- _REQUIREMENT_:
Among the lines below, which ones contain the word "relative"? Copy every such line.

(Stored records)
□ □ □ □ □

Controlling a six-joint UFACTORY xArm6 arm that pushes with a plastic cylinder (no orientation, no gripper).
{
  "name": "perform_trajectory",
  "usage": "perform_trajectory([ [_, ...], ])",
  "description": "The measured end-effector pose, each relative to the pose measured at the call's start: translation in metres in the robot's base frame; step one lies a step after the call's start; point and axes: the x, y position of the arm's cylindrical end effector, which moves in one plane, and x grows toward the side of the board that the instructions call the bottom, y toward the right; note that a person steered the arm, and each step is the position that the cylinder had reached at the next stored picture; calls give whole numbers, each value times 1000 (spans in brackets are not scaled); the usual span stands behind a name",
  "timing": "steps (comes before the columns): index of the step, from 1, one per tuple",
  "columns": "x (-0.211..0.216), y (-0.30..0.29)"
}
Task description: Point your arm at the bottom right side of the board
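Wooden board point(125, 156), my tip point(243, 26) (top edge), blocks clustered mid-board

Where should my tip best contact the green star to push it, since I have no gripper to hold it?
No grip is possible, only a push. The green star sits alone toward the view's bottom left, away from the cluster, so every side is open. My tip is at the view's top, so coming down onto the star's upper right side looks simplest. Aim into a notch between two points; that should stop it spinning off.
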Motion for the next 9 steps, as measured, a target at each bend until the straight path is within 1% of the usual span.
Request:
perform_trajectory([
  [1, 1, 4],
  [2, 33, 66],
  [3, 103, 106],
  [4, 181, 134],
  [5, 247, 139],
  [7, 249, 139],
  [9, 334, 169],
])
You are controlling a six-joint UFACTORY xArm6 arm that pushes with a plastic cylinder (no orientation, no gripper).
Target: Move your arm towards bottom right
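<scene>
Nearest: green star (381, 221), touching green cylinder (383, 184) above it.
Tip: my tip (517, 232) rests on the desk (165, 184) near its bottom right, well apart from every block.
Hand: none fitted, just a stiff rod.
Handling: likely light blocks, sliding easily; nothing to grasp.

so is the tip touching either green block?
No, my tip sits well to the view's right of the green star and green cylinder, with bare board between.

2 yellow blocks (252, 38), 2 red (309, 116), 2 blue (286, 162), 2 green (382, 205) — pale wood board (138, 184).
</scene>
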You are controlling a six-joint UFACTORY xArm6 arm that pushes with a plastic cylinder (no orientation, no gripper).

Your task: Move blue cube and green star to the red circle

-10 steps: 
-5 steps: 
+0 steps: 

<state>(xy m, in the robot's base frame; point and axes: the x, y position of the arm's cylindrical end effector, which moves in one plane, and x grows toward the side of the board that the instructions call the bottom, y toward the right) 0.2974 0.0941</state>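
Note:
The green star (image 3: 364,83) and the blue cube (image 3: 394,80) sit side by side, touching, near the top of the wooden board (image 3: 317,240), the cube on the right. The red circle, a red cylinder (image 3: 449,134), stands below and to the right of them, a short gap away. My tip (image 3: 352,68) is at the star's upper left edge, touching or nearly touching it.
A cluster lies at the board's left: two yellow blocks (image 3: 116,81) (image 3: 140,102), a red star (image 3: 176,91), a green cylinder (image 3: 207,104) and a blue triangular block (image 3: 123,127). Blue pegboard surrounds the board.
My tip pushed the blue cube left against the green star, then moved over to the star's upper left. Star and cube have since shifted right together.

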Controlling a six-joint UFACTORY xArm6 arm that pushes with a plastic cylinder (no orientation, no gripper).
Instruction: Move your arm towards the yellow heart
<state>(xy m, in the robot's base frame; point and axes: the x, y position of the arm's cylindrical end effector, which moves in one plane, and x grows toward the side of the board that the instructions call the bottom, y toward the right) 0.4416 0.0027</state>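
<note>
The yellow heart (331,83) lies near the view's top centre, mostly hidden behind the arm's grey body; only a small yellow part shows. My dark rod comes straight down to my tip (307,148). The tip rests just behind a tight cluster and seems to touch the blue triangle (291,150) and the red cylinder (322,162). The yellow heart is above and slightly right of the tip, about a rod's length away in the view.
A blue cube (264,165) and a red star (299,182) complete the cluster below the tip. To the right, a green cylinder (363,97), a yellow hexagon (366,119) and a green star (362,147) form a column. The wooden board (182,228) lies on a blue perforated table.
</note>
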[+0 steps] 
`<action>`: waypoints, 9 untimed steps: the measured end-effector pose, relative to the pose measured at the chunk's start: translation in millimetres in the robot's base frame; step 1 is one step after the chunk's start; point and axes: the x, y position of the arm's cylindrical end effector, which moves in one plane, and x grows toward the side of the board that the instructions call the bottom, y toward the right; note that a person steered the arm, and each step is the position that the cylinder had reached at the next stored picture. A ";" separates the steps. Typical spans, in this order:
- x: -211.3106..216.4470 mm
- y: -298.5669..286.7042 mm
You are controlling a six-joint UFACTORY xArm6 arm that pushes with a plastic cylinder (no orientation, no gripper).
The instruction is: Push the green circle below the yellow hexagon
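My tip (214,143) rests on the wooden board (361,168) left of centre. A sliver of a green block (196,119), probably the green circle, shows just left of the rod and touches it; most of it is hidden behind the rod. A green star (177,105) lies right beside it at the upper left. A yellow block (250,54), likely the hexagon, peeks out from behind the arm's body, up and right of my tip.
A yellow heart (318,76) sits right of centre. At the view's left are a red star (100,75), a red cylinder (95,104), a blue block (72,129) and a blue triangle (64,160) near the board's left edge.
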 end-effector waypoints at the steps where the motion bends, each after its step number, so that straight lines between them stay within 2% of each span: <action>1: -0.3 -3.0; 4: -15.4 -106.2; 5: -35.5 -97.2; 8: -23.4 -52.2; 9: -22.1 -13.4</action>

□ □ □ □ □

- _SOLUTION TO THIS EXERCISE_:
  "description": "The measured end-effector pose, each relative to the pose measured at the call's start: translation in metres in the robot's base frame; step one lies a step after the call's start; point and axes: the x, y position of the arm's cylindrical end effector, which moves in one plane, and x grows toward the side of the board that the instructions call the bottom, y toward the right; note that a person steered the arm, and each step is the position that the cylinder had reached at the next stored picture; calls give whole numbers, each value times 1000 (spans in brackets are not scaled); the usual span stands behind a name",
`<action>`: waypoints, 9 untimed steps: the measured end-effector pose, relative to the pose measured at the chunk's start: translation in millimetres in the robot's base frame; step 1 is one step after the chunk's start; point and axes: the x, y position of the arm's cylindrical end effector, which moves in one plane, and x grows toward the side of the board that the instructions call the bottom, y toward the right; note that a person steered the arm, and each step is the position that the cylinder had reached at the next stored picture. A ";" separates the steps. Typical spans, in this order:

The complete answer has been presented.